Gemeenschapsmodellen. Juiste vernietiging van model. Beroep tot nietigverklaring ingesteld door de houder van gemeenschapsmodel nr. 342951-002 (Horloges) tegen beslissing R 1285/2008-3 van de derde kamer van beroep van het Bureau voor harmonisatie binnen de interne markt (BHIM) van 9 december 2009 tot verwerping van het beroep tegen de beslissing van de nietigheidsafdeling waarbij het door Klockgrossisten i Norden ingediende verzoek tot nietigverklaring is ingewilligd.

Het beroep wordt verworpen. Er wordt overwogen dat gezichtsbepalend voor het uiterlijk van het horloge is de vormgeving van knoppen, drukknoppen en wijzers van het horloge, zelfs als het kan overeenkomen met bepaalde functies. De grootte en de vorm van nummers en andere markeringen op de wijzerplaat van een horloge is ook invloed op de esthetische uitstraling dragen daarmee bij de algemene indruk. De aanwezigheid van de nummers 5, 10, 15, etc. 55 rond de wijzerplaat hebben, ondanks hun kleine omvang, een aanzienlijke invloed op de algemene indruk. Echter de overeenkomsten tussen de modellen wegen niet op tegen de elementen van verschil.

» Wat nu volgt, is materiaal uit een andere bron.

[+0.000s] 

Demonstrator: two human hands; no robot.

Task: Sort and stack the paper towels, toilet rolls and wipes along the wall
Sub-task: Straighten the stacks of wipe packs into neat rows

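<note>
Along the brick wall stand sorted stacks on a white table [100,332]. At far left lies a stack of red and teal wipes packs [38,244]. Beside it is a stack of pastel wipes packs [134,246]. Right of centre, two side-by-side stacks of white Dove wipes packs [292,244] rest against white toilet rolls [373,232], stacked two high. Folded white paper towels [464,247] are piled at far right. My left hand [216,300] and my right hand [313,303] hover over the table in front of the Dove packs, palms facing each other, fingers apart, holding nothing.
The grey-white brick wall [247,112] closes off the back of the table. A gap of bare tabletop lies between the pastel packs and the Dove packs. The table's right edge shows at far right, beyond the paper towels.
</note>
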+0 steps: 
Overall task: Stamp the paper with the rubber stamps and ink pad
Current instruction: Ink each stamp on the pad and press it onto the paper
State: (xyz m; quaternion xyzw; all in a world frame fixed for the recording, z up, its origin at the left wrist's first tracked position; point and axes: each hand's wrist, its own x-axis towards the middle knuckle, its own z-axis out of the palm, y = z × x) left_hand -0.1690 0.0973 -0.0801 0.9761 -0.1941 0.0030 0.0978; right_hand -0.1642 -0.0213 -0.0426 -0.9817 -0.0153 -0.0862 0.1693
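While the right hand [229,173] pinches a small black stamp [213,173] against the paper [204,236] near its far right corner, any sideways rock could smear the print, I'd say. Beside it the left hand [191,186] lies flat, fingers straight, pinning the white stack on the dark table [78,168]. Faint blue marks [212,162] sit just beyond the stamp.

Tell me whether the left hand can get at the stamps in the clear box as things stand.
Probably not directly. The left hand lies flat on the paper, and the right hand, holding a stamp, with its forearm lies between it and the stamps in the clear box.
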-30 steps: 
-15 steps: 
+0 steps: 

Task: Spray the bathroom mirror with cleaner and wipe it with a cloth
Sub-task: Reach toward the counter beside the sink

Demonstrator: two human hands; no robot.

Zij wekken bij de geïnformeerde gebruiker dezelfde algemene indruk en is de nietigverklaring juist.

Vrije vertaling uit het Frans:

125     Uit het voorgaande blijkt dat het juist is om te stellen dat de kamer van beroep heeft geoordeeld dat, met uitzondering van de aanwezigheid van bepaalde elementen die nodig zijn voor een horloge om zijn functie van het geven van de tijd voldoen, schepper volledige vrijheid had in het ontwikkelen van een model van het horloge.

147     Verzoekster stelt tien verschillen tussen de litigieuze model en het oudere model en stelt dat ze waarschijnlijk zullen bijdragen aan het feit dat deze ontwerpen bij de geïnformeerde gebruiker dezelfde algemene indruk wekken.

157     Met betrekking tot het relatieve verschil in de aanwezigheid van teken en nummers 5, 10, 15, 20, 25, 30, 35, 40, 45, 50 en 55, rond de wijzerplaat die zichtbaar op de eerdere ontwerp moet worden uitgegaan dat deze elementen niet, vanwege hun kleine omvang, hebben een aanzienlijke invloed op de algemene indruk die bij de geïnformeerde door de ontwerpen in conflict gebruiker wordt gewekt.

158     Aan de andere kant, zijn niet meer kans op een dergelijke invloed hebben, gezien de grote gelijkenis tussen de aanzichten van de ontwerpen in conflict waarop de wijzerplaat zichtbaar is, de afwezigheid terecht door verzoekster tijdens verhoogde het horen van zes grote aantal uitdagingen voor het ontwerpen, in tegenstelling tot de eerdere ontwerp, de aanwezigheid van een knop en een drukknop aan de onderkant van het zichtbare knop op de ouder model De aanwezigheid van gaten in de hoeken van het vlak van de behuizing waarin de wijzerplaat, de aanwezigheid van de voorafgaande ontwerp van een getrapt tandkrans roterende groot en waarvan de wanden vast een omgekeerde conische of slotte bevat dat de hoeken van de doos getoond door het oudere model worden afgeschuind en niet zoals in de bestreden ontwerp afgerond.

159     Hieruit volgt dat het juist was dat de kamer van beroep heeft geoordeeld dat de overeenkomsten tussen de ontwerpen in conflict opwogen tegen de elementen die hen onderscheiden, zodat ze dezelfde algemene indruk over de geïnformeerde gebruiker wekken.